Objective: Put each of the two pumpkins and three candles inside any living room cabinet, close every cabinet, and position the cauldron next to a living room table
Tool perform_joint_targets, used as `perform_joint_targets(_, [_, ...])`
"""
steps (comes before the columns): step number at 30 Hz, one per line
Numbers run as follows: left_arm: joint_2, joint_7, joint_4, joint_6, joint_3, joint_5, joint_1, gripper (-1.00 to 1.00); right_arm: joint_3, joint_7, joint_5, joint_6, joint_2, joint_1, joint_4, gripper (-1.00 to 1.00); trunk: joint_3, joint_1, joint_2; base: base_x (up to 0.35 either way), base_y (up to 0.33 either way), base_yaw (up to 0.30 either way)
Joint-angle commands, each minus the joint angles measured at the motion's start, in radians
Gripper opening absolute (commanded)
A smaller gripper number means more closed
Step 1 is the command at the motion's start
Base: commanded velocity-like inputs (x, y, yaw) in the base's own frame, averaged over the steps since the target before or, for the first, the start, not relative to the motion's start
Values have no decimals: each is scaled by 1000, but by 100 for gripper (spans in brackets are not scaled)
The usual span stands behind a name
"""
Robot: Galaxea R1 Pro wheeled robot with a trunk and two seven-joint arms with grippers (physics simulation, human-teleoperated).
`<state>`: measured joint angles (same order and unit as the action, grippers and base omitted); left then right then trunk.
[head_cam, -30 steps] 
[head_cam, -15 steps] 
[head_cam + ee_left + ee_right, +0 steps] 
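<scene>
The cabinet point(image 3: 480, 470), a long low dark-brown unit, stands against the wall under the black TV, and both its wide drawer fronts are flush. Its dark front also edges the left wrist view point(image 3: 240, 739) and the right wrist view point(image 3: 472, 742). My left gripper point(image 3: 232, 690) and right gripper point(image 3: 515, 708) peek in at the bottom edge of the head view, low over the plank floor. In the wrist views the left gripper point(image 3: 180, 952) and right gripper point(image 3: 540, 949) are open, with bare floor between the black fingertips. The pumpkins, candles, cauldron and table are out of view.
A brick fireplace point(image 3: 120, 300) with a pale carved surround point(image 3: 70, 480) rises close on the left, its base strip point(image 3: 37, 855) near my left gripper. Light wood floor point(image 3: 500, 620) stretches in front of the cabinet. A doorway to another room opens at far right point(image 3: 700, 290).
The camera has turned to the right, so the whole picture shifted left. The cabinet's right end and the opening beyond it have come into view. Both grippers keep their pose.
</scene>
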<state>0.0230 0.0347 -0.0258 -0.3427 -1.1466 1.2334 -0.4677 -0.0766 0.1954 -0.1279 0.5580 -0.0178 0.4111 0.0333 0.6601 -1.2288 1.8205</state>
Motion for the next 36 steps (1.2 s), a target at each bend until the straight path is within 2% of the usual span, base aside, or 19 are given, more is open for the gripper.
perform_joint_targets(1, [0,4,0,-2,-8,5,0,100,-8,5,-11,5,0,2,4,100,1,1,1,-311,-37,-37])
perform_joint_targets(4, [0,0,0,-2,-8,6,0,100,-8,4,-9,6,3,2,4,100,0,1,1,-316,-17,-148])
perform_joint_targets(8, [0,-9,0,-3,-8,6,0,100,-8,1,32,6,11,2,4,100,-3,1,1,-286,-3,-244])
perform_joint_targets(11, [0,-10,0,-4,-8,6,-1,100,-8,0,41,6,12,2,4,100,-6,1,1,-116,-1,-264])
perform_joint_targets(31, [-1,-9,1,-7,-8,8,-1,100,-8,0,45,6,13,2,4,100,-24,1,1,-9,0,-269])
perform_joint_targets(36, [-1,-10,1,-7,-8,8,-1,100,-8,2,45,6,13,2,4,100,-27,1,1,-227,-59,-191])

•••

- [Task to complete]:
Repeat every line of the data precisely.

- [Answer area]:
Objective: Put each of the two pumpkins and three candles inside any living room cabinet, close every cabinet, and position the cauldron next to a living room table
Tool perform_joint_targets, used as `perform_joint_targets(_, [_, ...])`
"""
steps (comes before the columns): step number at 30 Hz, one per line
Numbers run as follows: left_arm: joint_2, joint_7, joint_4, joint_6, joint_3, joint_5, joint_1, gripper (-1.00 to 1.00); right_arm: joint_3, joint_7, joint_5, joint_6, joint_2, joint_1, joint_4, gripper (-1.00 to 1.00); trunk: joint_3, joint_1, joint_2; base: base_x (up to 0.35 either way), base_y (up to 0.33 either way), base_yaw (up to 0.30 either way)
Joint-angle commands, each minus the joint angles measured at the motion's start, in radians
Gripper opening absolute (commanded)
A smaller gripper number means more closed
Step 1 is the command at the motion's start
Base: commanded velocity-like inputs (x, y, yaw) in the base's own frame, averaged over the steps since the target before or, for the first, the start, not relative to the motion's start
Values have no decimals: each is scaled by 1000, but by 100 for gripper (spans in brackets are not scaled)
The usual span stands behind a name
"""
Robot: Galaxea R1 Pro wheeled robot with a trunk and two seven-joint arms with grippers (physics simulation, human-teleoperated).
`<state>`: measured joint angles (same order and unit as the action, grippers and base omitted); left then right then trunk.
[head_cam, -30 steps] 
[head_cam, -15 steps] 
[head_cam + ee_left + ee_right, +0 steps] 
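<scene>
The cabinet point(image 3: 480, 470), a long low dark-brown unit, stands against the wall under the black TV, and both its wide drawer fronts are flush. Its dark front also edges the left wrist view point(image 3: 240, 739) and the right wrist view point(image 3: 472, 742). My left gripper point(image 3: 232, 690) and right gripper point(image 3: 515, 708) peek in at the bottom edge of the head view, low over the plank floor. In the wrist views the left gripper point(image 3: 180, 952) and right gripper point(image 3: 540, 949) are open, with bare floor between the black fingertips. The pumpkins, candles, cauldron and table are out of view.
A brick fireplace point(image 3: 120, 300) with a pale carved surround point(image 3: 70, 480) rises close on the left, its base strip point(image 3: 37, 855) near my left gripper. Light wood floor point(image 3: 500, 620) stretches in front of the cabinet. A doorway to another room opens at far right point(image 3: 700, 290).
The camera has turned to the right, so the whole picture shifted left. The cabinet's right end and the opening beyond it have come into view. Both grippers keep their pose.
</scene>
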<state>0.0230 0.0347 -0.0258 -0.3427 -1.1466 1.2334 -0.4677 -0.0766 0.1954 -0.1279 0.5580 -0.0178 0.4111 0.0333 0.6601 -1.2288 1.8205</state>
Motion for the next 36 steps (1.2 s), a target at each bend until the straight path is within 2% of the usual span, base aside, or 19 are given, more is open for the gripper.
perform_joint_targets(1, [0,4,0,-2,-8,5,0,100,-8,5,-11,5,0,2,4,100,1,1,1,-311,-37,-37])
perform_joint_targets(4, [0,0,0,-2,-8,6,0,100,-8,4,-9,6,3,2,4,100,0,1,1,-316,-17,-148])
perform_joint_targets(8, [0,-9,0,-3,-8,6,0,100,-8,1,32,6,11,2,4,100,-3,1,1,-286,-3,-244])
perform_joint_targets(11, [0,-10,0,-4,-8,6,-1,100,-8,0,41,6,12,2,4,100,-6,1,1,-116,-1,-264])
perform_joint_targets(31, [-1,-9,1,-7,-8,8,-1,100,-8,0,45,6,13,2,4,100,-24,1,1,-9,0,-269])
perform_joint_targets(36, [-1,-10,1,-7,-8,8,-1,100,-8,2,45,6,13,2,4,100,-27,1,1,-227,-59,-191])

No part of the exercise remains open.